The AI OS · Letter #51
September 27, 2025

The Chip War Explained (Without Melting Your Brain)

Why GPUs run your AI, why the U.S.–China “ship war” exists, and what it means for you.

The Chip War Explained (Without Melting Your Brain)

“Why does my AI assistant sometimes answer instantly…and other times it spins like a slow pizza?” my friend asked.

“Because sometimes it’s ‘chatty.’ Other times it’s thinking,” I said.

“Thinking?”

“Yep. When it thinks, it rents a small supercomputer for a few seconds.”

“From where?”

“From the middle of a global tug-of-war over the fastest chips on Earth.”

He blinked. “Okay…start at the beginning.”

Let’s do exactly that.

The Headlines You’ve Seen (and What They Really Mean)

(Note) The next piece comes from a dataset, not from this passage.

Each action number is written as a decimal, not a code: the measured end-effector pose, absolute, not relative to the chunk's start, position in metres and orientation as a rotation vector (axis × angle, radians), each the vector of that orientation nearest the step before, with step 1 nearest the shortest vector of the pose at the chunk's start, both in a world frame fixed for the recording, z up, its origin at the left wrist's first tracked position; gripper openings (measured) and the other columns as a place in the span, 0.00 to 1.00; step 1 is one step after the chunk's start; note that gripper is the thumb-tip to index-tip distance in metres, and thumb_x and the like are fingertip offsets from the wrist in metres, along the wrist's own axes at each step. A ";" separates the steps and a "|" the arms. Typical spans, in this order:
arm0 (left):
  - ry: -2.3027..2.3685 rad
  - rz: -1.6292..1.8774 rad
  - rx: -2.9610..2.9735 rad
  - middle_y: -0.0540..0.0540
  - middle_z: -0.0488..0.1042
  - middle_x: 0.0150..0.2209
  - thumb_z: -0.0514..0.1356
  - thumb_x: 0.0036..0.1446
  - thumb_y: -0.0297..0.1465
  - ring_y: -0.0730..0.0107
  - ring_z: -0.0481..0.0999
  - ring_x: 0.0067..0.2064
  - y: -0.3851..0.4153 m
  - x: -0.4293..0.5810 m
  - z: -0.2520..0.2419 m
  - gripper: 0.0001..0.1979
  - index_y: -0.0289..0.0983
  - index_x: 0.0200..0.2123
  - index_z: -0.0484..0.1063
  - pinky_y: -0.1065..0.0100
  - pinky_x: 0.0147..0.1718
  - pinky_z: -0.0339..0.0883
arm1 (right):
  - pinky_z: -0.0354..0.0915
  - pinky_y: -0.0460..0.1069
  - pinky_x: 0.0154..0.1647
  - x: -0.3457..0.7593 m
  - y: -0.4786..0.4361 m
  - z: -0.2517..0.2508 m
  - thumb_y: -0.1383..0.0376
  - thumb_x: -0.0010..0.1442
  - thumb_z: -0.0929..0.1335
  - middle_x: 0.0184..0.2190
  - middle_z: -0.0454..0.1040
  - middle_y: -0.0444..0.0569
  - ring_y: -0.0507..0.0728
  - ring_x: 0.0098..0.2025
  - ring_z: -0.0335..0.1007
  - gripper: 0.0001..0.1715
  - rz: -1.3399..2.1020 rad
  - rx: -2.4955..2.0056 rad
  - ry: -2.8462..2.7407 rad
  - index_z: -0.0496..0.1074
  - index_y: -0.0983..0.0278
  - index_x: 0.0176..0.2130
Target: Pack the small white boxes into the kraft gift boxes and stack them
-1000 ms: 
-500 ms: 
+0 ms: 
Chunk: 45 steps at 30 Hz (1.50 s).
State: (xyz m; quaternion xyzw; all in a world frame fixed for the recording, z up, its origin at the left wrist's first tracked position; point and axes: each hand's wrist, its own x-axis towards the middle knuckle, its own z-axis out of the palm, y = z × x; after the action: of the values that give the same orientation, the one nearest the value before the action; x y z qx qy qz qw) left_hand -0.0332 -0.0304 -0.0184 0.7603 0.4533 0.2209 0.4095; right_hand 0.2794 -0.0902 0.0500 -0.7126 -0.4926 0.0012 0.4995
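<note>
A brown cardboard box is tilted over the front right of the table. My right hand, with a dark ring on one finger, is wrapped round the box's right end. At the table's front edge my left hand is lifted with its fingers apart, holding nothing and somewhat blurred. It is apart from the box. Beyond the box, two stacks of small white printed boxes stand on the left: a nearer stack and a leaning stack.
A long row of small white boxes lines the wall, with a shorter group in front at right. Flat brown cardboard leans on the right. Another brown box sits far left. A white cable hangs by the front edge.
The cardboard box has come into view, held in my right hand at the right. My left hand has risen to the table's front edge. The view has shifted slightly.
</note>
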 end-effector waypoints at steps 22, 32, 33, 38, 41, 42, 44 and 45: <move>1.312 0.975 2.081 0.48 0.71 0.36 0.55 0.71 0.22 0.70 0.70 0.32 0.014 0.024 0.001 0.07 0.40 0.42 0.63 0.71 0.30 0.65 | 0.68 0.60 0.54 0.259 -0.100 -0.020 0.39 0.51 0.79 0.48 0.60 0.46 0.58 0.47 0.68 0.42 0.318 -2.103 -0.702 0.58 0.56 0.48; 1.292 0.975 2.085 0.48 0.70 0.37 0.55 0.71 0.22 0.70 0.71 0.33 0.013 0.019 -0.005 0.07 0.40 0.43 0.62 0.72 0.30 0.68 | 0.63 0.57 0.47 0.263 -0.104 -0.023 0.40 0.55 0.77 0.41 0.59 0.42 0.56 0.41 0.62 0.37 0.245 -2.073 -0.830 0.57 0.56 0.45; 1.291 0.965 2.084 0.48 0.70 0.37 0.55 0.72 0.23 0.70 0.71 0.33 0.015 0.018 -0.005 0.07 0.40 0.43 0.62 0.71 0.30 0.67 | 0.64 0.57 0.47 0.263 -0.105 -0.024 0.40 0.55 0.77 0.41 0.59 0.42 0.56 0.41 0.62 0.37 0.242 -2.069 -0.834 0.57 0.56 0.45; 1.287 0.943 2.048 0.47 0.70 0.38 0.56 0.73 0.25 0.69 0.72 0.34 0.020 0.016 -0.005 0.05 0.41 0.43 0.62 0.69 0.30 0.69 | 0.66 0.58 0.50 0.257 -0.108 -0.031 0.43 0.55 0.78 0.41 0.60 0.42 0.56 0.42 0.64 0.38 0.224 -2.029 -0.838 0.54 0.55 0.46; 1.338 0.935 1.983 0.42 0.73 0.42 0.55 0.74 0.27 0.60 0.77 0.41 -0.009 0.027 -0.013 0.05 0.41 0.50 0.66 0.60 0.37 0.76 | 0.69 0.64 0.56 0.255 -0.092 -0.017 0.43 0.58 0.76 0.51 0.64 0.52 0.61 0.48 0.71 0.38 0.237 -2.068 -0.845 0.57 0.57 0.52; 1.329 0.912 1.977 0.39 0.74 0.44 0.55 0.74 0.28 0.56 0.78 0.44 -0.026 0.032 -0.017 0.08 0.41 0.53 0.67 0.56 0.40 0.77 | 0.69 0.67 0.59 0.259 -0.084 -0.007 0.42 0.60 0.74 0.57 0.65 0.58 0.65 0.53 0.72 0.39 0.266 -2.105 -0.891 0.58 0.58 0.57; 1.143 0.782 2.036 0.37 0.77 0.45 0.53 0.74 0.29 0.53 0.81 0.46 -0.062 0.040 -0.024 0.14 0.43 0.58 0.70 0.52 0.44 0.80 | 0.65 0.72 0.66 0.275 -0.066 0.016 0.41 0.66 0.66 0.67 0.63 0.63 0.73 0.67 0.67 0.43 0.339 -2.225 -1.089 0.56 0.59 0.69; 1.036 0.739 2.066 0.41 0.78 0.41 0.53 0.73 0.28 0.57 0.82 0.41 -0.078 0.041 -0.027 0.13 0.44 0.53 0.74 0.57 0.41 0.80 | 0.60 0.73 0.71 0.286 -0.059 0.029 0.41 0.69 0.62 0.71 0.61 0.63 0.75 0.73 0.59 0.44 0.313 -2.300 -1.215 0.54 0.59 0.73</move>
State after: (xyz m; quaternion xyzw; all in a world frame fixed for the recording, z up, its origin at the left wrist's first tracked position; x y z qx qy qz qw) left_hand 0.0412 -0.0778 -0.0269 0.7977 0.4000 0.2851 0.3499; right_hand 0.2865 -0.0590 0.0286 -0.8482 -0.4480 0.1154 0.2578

US restricts advanced Nvidia GPUs to China.

Translation: The US is trying to slow China from training and running the biggest, brainiest AI systems by limiting total compute that reaches Chinese labs and data centers.

China’s labs make surprising gains anyway (hello, DeepSeek).

Translation: With fewer “fancy” chips, Chinese engineers squeezed more from what they had—going ultra low-level and rewriting parts of the software stack so the hardware acts smarter than it looks on paper.

TSMC sits in the middle of everything.

Translation: One company in Taiwan manufactures the most advanced chips for basically everyone. That’s a supply-chain choke point—and a geopolitical headache.

Cloud loopholes and smuggling stories.

Translation: If you cap chip exports, people rent them through clouds abroad or… get creative with shipping routes. GPUs are small, pricey, and easy to move. Think diamonds, not dishwashers.

The Chip War Explained (Without Melting Your Brain) — Charafeddine Mouzouni | Cohorte

Chips are also about “critical minerals”, and when it comes to this, they are quite rare…

The Chip War Explained (Without Melting Your Brain) — Charafeddine Mouzouni | Cohorte
Source: Global Critical Mineral Outlook 2024, International Energy Agency (2024).

Wait—Why All This Now?

Because AI went from autocomplete to actual reasoning.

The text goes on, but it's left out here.